Рассказывал, как просчитывали все возможные варианты поведения дивов и решили, что меня хотят выкрасть — это даст возможность убрать Вожака, когда им будет удобно. За каждым чужаком следили, каждый подозрительный шорох в замке проверяли. Весь окружающий лес оцепили.
Про Радима не говорил. Да и что говорить? На моей шее висел кровавый камень, который я снимать не собиралась. Истории и объяснения Дынко… опоздали. По сути стало не важно, было это на самом деле или нет. В моем мире — было. Каждый раз когда я вспоминала… его, точнее когда не удавалось его забыть, перед глазами вставала сцена на кухонном столе. Разве можно ее изменить? Стереть? Забыть?
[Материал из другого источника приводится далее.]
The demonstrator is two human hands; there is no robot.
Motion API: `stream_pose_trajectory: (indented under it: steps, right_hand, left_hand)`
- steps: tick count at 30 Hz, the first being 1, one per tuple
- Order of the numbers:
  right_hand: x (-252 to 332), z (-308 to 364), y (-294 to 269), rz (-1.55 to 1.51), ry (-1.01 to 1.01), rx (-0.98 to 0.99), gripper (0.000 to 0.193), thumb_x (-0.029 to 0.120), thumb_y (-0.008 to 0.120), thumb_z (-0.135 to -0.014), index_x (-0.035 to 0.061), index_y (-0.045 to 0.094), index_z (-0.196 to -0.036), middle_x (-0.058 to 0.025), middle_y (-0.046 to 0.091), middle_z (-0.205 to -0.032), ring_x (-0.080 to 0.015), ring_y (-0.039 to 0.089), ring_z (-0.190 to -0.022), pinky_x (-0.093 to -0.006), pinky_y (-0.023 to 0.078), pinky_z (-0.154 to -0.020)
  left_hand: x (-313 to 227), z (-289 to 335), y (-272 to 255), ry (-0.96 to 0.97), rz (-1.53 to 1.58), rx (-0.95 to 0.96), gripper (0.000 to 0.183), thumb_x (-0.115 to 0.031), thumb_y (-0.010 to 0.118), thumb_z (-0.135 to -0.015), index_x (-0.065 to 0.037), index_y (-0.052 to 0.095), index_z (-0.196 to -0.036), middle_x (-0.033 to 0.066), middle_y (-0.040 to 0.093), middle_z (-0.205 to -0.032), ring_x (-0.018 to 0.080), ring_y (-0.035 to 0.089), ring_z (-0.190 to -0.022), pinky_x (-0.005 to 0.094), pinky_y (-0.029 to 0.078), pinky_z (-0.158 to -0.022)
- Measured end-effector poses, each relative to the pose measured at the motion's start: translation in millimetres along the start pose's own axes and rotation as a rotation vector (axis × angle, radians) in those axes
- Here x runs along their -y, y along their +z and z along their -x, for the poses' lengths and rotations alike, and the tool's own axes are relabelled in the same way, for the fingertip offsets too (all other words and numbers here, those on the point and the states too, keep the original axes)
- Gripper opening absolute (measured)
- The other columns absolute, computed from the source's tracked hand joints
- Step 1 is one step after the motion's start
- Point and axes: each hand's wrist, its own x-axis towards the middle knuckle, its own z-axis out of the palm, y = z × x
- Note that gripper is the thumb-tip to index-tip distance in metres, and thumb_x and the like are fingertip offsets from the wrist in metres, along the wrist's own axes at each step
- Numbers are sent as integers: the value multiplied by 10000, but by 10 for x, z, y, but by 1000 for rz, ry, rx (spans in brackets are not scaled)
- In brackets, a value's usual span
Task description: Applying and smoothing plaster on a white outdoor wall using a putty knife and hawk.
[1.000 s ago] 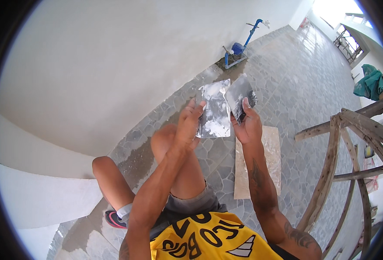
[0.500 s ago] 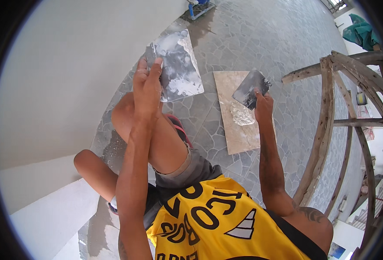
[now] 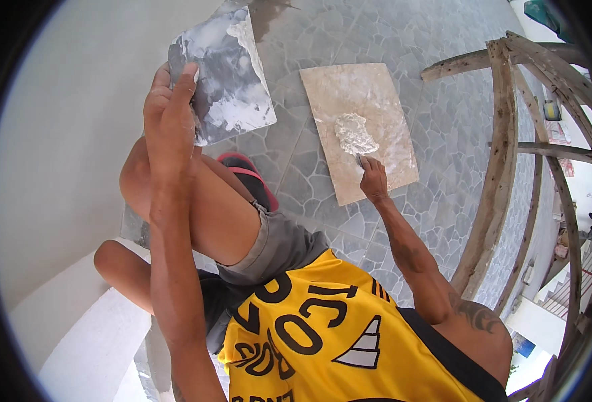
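Observation:
My left hand (image 3: 167, 110) is closed on the edge of a flat grey plastering plate (image 3: 226, 84), thumb on top, near the wall. White putty smears its face and lines its far right edge. My right hand (image 3: 374, 179) is closed on a putty scraper (image 3: 361, 160), which is seen nearly edge-on, so its blade is mostly hidden. The scraper is at the near edge of a white putty heap (image 3: 353, 132). That heap lies on a flat beige board (image 3: 339, 84) on the floor, right of the plate.
A smooth pale wall (image 3: 75, 134) rises along my left. Grey stone-patterned paving (image 3: 436, 147) surrounds the board. On the right stands a rough wooden frame (image 3: 497, 174) of bent poles. My bent knee (image 3: 142, 167) is below the left forearm, beside a black and pink sandal (image 3: 249, 177).
My right hand has come down and left, bringing the scraper from above the board to the putty heap; its blade has turned edge-on. My left hand and plate have shifted left in view.

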Motion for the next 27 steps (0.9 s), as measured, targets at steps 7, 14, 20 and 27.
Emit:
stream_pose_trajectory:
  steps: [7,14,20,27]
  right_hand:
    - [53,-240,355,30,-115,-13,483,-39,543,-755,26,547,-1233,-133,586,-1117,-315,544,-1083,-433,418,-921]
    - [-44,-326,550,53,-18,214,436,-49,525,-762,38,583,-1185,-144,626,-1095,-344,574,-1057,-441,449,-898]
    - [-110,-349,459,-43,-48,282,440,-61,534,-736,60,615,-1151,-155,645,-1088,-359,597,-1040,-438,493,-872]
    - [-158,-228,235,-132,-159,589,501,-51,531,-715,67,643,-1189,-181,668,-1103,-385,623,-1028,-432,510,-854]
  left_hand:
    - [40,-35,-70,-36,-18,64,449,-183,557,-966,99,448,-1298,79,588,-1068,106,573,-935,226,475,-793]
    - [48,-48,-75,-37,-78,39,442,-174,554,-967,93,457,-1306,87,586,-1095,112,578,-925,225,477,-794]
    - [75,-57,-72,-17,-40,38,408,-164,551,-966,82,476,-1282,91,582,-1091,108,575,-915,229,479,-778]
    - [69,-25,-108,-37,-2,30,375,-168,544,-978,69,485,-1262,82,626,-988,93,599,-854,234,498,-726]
Было, нет, какая разница? Для меня — было.
Те, кто это сделал… не остановятся. Так легко вторгаться в чужой мир, ломать его, отравлять и калечить, о какой жизни можно говорить? О каком счастье, какой вере? Все может повторится в любой момент. Бездушная рука врага протянется, схватит и задавит все хорошее, что я растила в своем сердце, а мертвые остатки стряхнет, как ненужный мусор.
За всю дорогу в таверне мы останавливались только дважды. Смывая в воде, остывавшей раньше, чем я в нее залезала, грязь, я боролась с желанием погрузится в лохань и не всплывать.
Последние пять дней мы не останавливались даже поесть. Дынко был изможден и с трудом держался прямо. Но на каждой остановке с завидным упорством искал гонца и отправлял его вперед, чтобы не пришлось в следующей деревне терять время на поиск и замену лошадей и возницы.
Со мной больше не разговаривал. Смотрел только иногда так, словно что-то хорошее вспомнил, а потом глаза снова застывали. И правда, о чем два совершенно чужих друг другу человека могут говорить?